That's not surprising. Wolfe has spent her life with young children — first as a teacher, then as a trainer and early education specialist and always, even to this day, as an advocate for their development.

Anyone who surmises Wolfe has lost her drive just because she has reached her 10th decade would do well to consider:

Wolfe celebrated her 90th birthday in Washington, D.C., where she became the oldest person ever to deliver a speech to the National Association for the Education of Young Children. (They gave her a standing ovation.)

Wolfe still works about 40 hours every month for the city's Childhood Development program, observing in classrooms and giving feedback to teachers. And to their teachers.

Wolfe even got up early a few weeks ago to visit the Roundhouse in Santa Fe where, hardly slowed by her wheeled walker or recent back problems, she lobbied for expanded funding for New Mexico's new pre-school education program.

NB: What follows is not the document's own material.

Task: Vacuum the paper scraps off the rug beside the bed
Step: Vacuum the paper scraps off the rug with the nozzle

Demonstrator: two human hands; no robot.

"She's the only woman I could say is one of the most dignified I know — but is more like the Energizer bunny than anyone I've ever met," says Catherine Loughlin, a retired University of New Mexico education professor who met Wolfe almost 50 years ago while training her for the state's first Head Start program. "From the beginning it was clear: She knew kids, she was full of energy — and she drove like a mad woman."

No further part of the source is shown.